I start today and want to run mon outs from the interface to my house stereo. 

Hmm only one side. Ok let's get rid of the funky connectors I have going. Wired an RCA cable to 1/4" jacks. ... Still only one side.... yada yada yada..

Reinstall all software ...... getting totally frustrated..... 

Crap..... still one side....every where even in the headphones. Then no sound through the interface at all WTF... 

I need to take this back to the basics...... Where is that short USB cable.... 

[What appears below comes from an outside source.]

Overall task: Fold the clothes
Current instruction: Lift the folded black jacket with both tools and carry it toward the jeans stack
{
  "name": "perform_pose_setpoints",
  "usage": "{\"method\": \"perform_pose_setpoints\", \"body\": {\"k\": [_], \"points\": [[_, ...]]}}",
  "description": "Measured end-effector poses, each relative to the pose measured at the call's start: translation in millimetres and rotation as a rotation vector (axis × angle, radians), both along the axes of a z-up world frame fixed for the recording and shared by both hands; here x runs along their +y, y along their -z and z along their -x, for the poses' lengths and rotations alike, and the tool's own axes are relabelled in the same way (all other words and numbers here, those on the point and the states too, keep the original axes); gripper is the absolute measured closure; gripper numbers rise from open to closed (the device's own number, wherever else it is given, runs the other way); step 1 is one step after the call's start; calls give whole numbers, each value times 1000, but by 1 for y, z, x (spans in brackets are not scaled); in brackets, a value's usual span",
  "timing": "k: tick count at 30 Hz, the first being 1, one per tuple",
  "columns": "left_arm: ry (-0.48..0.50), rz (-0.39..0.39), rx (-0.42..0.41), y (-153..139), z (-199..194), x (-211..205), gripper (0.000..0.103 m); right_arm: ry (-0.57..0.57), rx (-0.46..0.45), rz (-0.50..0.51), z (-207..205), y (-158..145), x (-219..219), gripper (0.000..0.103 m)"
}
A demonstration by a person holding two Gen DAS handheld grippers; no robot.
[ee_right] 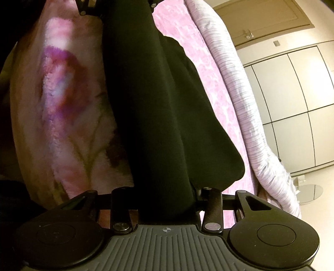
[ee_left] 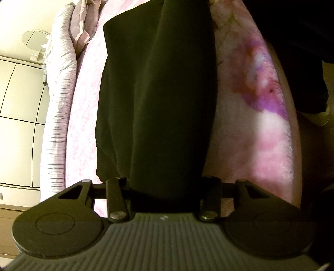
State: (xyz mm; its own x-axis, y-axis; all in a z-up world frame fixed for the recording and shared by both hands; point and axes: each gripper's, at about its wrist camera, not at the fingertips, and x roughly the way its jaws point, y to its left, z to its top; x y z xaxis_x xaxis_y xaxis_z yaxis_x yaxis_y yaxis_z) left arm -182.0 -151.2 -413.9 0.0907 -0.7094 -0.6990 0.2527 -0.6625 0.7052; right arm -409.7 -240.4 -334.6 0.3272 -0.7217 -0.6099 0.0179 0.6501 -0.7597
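Observation:
A black garment (ee_left: 158,93) stretches as a taut, folded band from my left gripper (ee_left: 165,187) up to the top of the left wrist view, above a pink bed. Its cloth fills the gap between the jaws and hides the fingertips. In the right wrist view the same black garment (ee_right: 162,125) runs from my right gripper (ee_right: 167,198) to the top edge, where a black link of the left gripper's frame (ee_right: 82,8) shows. Both grippers are shut on the garment, one at each end. A loose lobe of the cloth hangs to the side (ee_right: 219,162).
Under the garment lie a pink bedspread (ee_left: 83,125) and a fluffy flowered blanket (ee_left: 261,125). A rolled striped quilt (ee_left: 56,125) lines the bed's far side. Beyond it are white wardrobe doors (ee_right: 292,93) and a round glass stand (ee_right: 311,192). A person's dark clothing (ee_left: 292,41) is close by.

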Motion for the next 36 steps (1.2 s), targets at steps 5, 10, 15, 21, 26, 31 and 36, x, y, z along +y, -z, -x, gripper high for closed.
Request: {"method": "perform_pose_setpoints", "body": {"k": [5, 10, 15, 21, 26, 31, 36], "points": [[3, 7, -4, 0, -1, 0, 62, 11, 17, -2, 7, 0, 0, 63], [5, -3, 11, -4, -8, -2, 62, 25, 32, -11, 5, -3, -9, 63], [14, -8, 20, -5, -13, -4, 62, 28, 33, -25, 4, -9, -17, 63], [42, -74, 44, -16, -15, -13, 63, 19, -27, -112, 14, -28, -55, 67], [43, -159, 84, -41, -26, -16, 66, 16, -64, -224, 15, -58, -80, 70], [10, -244, 83, -75, -20, -20, 69, 20, -67, -291, 12, -102, -91, 72], [-23, -315, 67, -146, 10, -40, 70, 21, -46, -339, 29, -170, -97, 73]]}}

Bingo .... the new cable is defective..... 

Time recording 0....
time invested ...3 hrs 

When is it fun?


----------



## RIFF WRATH (Jan 22, 2007)

obviously not enough caffiene........nuff said........


----------



## shoretyus (Jan 6, 2007)

Back to my credo.... *Assume nothing*


----------



## fraser (Feb 24, 2007)

yup- prepare to waste many hours this way.
since going to a daw my productivity dropped like a brick. i keep telling myself it beats buying tape.
wont take long to get the kinks worked out and to have it all running smoothly- myself i can hit record and just go as if it was a tape machine now. but there are so many other distractions with it. 
dont get fed up yet m8-:smile:


----------



## shoretyus (Jan 6, 2007)

It was going smooth;y :smile: It is again but with a short chord


----------



## bagpipe (Sep 19, 2006)

I find that once I have my PC, mixer, soundcard etc all setup, and I leave it the hell alone, I can be recording pretty quickly each time. My problems tend to start when I try to "improve" something.


----------



## david henman (Feb 3, 2006)

...this, among a myriad of other reasons, is why i own a portastudio (korg d3200).

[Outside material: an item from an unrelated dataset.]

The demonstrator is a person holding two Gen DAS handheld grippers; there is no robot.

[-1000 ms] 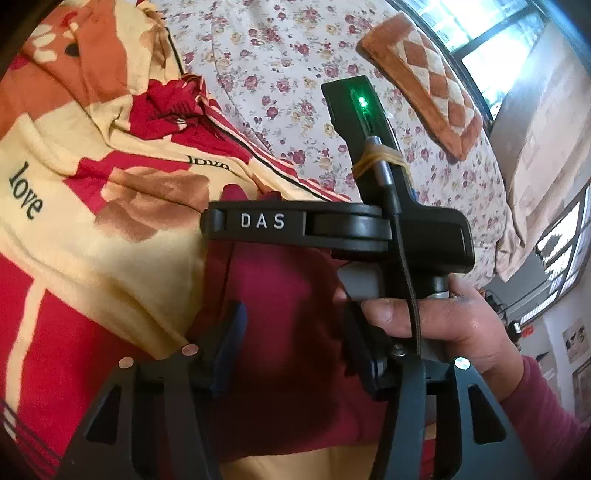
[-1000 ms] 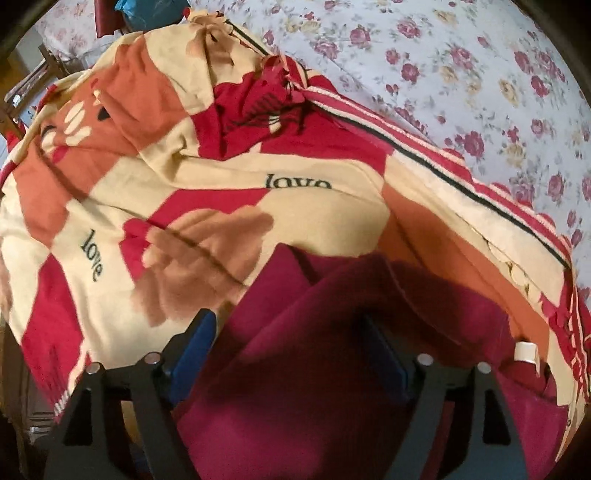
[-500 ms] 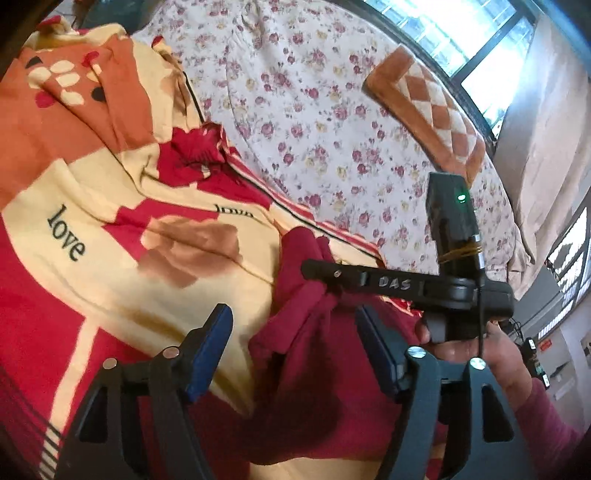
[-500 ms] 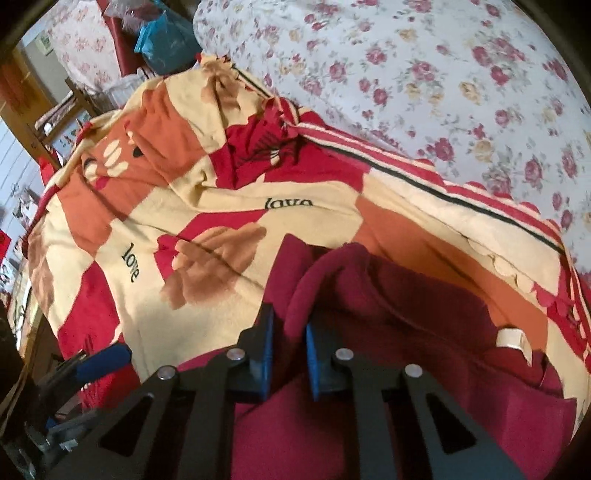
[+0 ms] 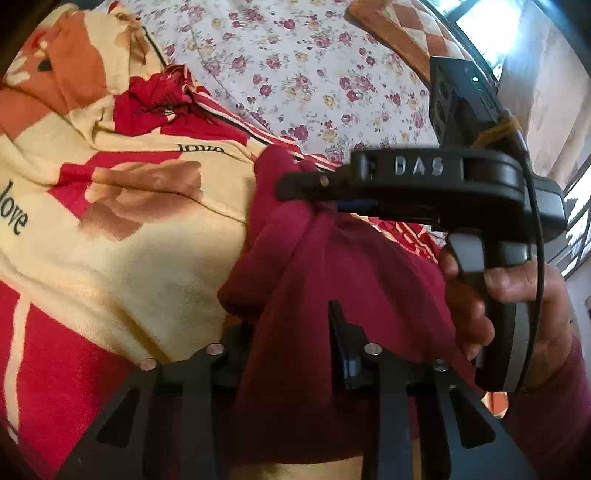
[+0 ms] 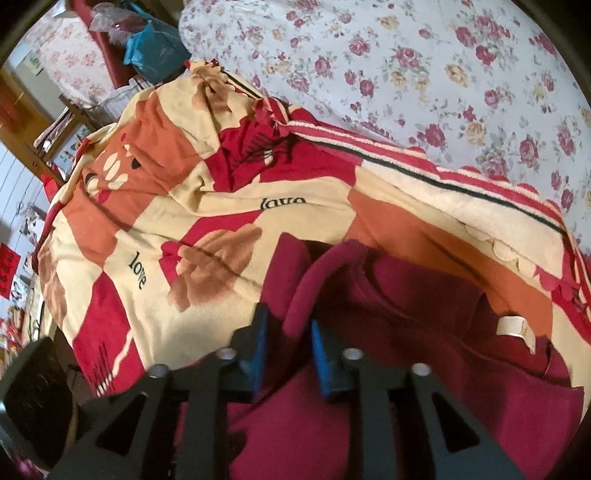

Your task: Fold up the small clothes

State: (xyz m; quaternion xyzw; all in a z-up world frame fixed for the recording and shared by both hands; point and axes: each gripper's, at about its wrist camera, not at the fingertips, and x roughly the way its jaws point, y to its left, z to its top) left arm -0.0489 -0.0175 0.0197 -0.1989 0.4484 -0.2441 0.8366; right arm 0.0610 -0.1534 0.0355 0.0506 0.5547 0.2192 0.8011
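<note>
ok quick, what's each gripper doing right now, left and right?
Left gripper: jaws closed on the maroon garment.
Right gripper: jaws closed on a raised fold of the same maroon garment.

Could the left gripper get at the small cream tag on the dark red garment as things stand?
Probably not directly: the left gripper is shut on the dark red fleece garment, so it must let go first. The cream tag lies uncovered.

Bed spread with a floral sheet (image 6: 424, 66); over its near side, a cream, red and orange blanket (image 5: 122, 236) printed "love". Orange checked pillow (image 5: 402, 33) at the far corner, below a bright window (image 5: 480, 26). Wooden furniture (image 6: 55, 133) and a blue bag (image 6: 155, 51) beyond the bed's far edge.
</note>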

"dammit, jim, i'm a player, not a programmer!"

in fact, there are no computers at all in my studio.

and no need for one.

-dh


----------



## shoretyus (Jan 6, 2007)

ha... I have an old Tascam 4 track here too. And if you hit it just in the right spot .. the tape drive motor starts working again ..for how long is unknown 

:smile:


----------



## Luke98 (Mar 4, 2007)

Technology works in strange ways my friend.


----------



## shoretyus (Jan 6, 2007)

Luke98 said:


> Technology works in strange ways my friend.


Not as faithfull as my Hammond !


----------